Before you can go about preserving and sharing your data, you will need to identify what needs to be preserved. You are unlikely to need to preserve all the data you collect or create in the course of your research. You will therefore need to select data of value, and dispose of the remainder.
It can be useful to undertake a systematic value assessment of your data to help you make an informed decision about what to preserve. We provide a set of appraisal criteria in the Data Selection and Appraisal Checklist (PDF). This document is intended for use by prospective depositors in the University's Research Data Archive, but the appraisal criteria are applicable to any preservation selection activity. They are based on the criteria provided in the NERC Data Value Checklist, which should be used by NERC-funded researchers. A more detailed guide to appraising and selecting research data for curation is provided by the Digital Curation Centre.
Below are highlighted some of the key considerations to be borne in mind when thinking about selecting data for preservation.
Validating published findings
What data will be required to validate the research findings that are placed on the public record, e.g. through publication in a research article or inclusion in a PhD thesis? Test data, results of failed experiments, and data from faulty instruments are obvious candidates for disposal. Data at intermediate stages of processing will often be surplus to requirements, as it is more important to preserve the raw data and the record of processing by which they were transformed from one state to the other. It may also be useful to preserve your data in its final processed format. Bear in mind that code files used to generate, process and analyse data may form part of the material required to validate results.
What is the intrinsic value of the data? Environmental data, for example, are unique to their time and place and have inherent value as part of the historical record. If these are lost they can never be replaced. Experiments can in principle be repeated, and the data reproduced, although the cost of doing so may be high.
Data may also have specific value for re-use by other stakeholders, for example, because of their usefulness for research, or because they may be re-used in products or services.

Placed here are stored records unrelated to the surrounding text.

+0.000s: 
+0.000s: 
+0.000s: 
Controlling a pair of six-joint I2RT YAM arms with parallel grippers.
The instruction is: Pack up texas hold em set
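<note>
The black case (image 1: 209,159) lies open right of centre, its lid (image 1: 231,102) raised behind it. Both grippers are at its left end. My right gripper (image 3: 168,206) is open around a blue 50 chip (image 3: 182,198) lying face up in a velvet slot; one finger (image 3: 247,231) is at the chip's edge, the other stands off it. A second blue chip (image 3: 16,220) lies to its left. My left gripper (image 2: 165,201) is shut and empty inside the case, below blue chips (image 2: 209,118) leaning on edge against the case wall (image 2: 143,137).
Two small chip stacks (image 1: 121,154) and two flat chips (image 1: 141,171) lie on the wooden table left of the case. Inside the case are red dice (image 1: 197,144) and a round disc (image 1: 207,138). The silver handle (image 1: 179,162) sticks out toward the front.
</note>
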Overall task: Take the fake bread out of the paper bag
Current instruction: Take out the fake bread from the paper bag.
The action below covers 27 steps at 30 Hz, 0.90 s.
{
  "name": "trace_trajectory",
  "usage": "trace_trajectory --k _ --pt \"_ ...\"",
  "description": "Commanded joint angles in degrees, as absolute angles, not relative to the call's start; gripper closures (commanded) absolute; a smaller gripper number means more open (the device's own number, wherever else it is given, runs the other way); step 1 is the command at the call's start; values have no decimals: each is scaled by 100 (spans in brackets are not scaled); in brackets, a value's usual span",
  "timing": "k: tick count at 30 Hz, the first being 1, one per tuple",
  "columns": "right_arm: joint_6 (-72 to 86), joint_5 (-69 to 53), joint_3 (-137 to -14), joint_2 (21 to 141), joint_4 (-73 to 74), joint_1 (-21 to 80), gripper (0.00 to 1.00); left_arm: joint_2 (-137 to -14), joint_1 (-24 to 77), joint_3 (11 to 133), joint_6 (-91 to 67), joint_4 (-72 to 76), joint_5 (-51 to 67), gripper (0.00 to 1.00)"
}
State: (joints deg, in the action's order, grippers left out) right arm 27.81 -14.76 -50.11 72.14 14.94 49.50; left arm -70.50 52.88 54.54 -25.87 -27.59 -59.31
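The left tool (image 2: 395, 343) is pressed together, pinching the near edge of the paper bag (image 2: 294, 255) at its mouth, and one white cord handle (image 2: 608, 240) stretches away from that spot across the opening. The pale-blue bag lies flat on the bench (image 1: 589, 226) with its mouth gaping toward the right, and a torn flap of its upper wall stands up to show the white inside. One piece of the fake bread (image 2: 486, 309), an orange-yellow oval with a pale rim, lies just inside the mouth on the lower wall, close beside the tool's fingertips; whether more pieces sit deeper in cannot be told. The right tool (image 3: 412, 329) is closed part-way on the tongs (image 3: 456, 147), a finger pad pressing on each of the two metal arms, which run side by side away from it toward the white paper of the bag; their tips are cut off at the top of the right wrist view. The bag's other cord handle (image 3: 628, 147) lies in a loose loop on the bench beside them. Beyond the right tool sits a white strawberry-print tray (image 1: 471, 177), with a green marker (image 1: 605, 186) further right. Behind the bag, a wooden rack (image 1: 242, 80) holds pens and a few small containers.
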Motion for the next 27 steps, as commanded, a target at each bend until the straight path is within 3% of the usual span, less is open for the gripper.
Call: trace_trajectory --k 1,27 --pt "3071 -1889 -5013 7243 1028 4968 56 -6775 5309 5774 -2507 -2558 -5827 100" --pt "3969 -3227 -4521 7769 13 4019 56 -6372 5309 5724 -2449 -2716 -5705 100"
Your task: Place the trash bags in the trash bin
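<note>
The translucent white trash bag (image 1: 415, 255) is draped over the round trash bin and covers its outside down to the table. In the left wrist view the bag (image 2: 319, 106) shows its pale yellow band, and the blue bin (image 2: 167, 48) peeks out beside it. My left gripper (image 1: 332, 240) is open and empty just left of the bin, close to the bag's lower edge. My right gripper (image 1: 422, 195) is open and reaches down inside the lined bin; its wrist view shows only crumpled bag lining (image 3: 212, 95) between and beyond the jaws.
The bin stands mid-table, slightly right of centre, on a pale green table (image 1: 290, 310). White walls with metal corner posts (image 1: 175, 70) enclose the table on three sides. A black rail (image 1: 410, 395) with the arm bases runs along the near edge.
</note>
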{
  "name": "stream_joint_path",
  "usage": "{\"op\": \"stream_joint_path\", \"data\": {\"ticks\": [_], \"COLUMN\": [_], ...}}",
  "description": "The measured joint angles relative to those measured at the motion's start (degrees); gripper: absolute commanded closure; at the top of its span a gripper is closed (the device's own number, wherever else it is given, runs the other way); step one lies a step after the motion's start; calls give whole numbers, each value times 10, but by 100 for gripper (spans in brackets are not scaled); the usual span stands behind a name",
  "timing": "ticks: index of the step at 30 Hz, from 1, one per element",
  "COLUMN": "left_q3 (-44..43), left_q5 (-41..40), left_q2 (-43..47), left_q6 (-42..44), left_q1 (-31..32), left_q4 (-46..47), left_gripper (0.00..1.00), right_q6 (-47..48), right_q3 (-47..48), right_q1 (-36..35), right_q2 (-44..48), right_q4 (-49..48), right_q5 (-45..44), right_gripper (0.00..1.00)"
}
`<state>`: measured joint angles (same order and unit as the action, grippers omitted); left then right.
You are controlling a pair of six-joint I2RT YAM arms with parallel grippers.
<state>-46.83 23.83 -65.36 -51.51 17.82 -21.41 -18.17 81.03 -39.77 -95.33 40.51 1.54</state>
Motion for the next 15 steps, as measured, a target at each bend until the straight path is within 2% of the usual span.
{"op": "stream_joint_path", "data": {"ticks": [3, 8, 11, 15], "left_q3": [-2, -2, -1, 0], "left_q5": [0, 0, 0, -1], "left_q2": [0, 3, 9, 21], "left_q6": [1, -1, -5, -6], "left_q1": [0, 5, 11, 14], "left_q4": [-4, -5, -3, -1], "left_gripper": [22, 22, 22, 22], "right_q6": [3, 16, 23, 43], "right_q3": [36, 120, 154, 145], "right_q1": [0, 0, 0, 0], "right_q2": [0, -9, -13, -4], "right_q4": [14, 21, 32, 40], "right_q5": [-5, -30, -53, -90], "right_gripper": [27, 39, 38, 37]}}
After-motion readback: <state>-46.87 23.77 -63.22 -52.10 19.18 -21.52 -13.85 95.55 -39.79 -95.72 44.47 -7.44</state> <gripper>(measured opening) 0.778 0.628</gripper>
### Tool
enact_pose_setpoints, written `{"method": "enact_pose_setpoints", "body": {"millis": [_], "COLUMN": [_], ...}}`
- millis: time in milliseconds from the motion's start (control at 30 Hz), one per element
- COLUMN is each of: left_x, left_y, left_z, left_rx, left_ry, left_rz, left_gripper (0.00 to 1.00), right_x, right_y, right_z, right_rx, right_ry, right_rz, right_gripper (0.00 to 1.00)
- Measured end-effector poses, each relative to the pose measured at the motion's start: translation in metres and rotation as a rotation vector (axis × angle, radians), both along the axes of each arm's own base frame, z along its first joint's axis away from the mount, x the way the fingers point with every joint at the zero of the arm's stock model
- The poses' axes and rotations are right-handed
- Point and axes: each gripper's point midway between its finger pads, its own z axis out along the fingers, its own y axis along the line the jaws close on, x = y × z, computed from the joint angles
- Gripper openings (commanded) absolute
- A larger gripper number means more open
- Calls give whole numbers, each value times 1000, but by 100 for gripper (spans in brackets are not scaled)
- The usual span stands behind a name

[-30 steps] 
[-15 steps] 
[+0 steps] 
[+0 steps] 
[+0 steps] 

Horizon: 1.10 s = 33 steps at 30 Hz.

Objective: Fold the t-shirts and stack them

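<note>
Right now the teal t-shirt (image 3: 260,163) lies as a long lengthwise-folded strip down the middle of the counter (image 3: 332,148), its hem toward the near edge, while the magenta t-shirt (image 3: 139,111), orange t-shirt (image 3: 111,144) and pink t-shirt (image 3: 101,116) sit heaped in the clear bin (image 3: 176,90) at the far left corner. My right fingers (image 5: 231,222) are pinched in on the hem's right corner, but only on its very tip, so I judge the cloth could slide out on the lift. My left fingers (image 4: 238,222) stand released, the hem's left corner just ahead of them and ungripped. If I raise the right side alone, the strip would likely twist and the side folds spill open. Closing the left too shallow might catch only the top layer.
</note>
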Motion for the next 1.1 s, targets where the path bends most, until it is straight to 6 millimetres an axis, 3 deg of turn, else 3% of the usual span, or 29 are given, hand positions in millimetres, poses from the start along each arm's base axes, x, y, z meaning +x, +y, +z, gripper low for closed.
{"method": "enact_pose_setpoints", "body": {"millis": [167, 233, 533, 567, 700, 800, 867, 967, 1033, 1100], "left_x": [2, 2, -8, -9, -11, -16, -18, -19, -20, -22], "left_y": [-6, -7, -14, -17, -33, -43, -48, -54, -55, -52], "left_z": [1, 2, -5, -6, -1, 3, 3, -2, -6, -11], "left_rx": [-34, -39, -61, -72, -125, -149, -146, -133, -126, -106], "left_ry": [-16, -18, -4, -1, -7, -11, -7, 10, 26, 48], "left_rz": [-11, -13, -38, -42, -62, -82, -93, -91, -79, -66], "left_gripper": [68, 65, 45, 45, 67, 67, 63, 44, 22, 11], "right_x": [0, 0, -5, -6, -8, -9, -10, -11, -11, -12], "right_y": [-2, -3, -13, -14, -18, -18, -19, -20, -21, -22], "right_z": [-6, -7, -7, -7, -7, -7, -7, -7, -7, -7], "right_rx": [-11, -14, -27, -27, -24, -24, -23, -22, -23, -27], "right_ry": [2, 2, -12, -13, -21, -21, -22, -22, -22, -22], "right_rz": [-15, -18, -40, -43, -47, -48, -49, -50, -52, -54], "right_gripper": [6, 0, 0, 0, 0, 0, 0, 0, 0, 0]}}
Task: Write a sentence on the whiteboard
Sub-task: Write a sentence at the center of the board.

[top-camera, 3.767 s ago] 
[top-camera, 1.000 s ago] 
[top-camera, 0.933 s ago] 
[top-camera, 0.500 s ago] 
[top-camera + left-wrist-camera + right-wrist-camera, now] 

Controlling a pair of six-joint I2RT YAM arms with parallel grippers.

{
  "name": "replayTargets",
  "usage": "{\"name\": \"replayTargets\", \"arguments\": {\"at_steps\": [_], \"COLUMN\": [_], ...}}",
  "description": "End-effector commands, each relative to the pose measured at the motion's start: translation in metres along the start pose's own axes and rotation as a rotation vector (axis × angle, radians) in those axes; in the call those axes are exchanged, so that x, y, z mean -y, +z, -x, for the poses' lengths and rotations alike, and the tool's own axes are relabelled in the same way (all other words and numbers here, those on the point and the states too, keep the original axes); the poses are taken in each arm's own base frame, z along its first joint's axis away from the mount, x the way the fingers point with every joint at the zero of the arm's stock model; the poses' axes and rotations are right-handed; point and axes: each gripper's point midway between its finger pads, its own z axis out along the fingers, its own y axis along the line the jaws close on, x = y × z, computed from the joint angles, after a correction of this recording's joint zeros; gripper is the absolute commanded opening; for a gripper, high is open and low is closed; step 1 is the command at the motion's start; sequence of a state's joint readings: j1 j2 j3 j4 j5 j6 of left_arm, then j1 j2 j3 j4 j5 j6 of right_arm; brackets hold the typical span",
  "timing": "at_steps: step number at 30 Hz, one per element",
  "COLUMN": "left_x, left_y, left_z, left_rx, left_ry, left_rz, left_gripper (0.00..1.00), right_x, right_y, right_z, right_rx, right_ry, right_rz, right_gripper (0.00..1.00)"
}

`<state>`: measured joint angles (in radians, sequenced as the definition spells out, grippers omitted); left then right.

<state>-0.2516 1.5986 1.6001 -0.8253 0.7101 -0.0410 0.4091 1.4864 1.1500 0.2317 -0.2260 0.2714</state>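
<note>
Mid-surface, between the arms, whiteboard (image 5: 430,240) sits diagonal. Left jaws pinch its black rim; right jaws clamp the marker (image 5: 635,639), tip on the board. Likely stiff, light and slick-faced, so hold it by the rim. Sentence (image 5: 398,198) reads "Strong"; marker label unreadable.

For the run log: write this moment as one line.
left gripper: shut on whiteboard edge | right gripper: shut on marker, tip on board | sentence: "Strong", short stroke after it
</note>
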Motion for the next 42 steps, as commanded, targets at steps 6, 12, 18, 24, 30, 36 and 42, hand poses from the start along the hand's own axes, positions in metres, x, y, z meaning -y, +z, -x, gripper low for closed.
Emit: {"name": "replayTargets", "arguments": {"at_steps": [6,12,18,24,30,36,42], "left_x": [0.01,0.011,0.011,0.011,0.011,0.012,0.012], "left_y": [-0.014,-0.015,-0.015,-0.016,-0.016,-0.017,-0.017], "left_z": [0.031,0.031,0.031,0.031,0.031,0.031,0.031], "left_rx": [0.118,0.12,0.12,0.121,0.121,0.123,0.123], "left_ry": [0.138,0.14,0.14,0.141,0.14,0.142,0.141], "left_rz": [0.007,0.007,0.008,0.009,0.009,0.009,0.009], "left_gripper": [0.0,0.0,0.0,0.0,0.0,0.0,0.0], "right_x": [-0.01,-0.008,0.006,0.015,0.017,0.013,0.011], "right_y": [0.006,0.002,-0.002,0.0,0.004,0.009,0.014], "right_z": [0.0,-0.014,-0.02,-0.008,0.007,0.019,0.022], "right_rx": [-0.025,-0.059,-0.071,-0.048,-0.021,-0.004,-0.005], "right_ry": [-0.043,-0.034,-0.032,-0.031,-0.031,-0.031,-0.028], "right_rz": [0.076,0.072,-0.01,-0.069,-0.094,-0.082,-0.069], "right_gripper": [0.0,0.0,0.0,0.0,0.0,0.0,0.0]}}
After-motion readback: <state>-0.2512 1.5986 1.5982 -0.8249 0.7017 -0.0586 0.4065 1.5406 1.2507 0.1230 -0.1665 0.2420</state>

Some research may generate large volumes of data, at the scale of 100s gigabytes (GB) or several terabytes (TB). Examples of research producing data at these scales might include large-scale high-resolution imaging and video recording, and computer simulations of complex systems, where raw output can run to TB. Many data repositories will not have the capacity to handle very large datasets. Storage, preservation and transfer of data at these scales present both technical and financial challenges, to the extent that the cost of meaningful preservation and sharing of such data outputs may be in excess of any possible benefit. In the case of computer simulations in particular, it may be less important to preserve individual outputs than the model code and input parameters, by means of which a set of results can be reproduced.
Funders recognise that there may be practical limits to the preservability of some data. UKRI accepts that 'there may be cases in which it may not be possible or cost effective to preserve research data. This will depend on the type and scale of the data, their role in validating published results, and their predicted long-term usefulness for further research' (see guidance to the Common Principles on Data Policy, p. 4).
Even where it is not desirable or possible to deposit high-volume data outputs in a data repository, you may still wish to retain them, for your own ongoing use, and/or in order to be able to share them with others on request. In this case, you would need to store the data in a personal storage solution (with appropriate backup), and register them in the University Archive, so that others can find about about them and how to access them. For more information see the web page Where to archive data.
Data that cannot be shared
Are there any legal/ethical/contractual restrictions on what data can be shared? In many cases, this is unlikely to mean that data cannot be shared at all. Data may need to be redacted, e.g. to remove confidential or commercially-privileged information, or access to them may need to be restricted in some way.
As a general rule, you would be expected to preserve anonymised data only. For example, you may preserve anonymised transcripts, but dispose of original interview audio recordings; you may preserve anonymised quantitative data from an observation study, but would not record data by means of which individual participants might be identified.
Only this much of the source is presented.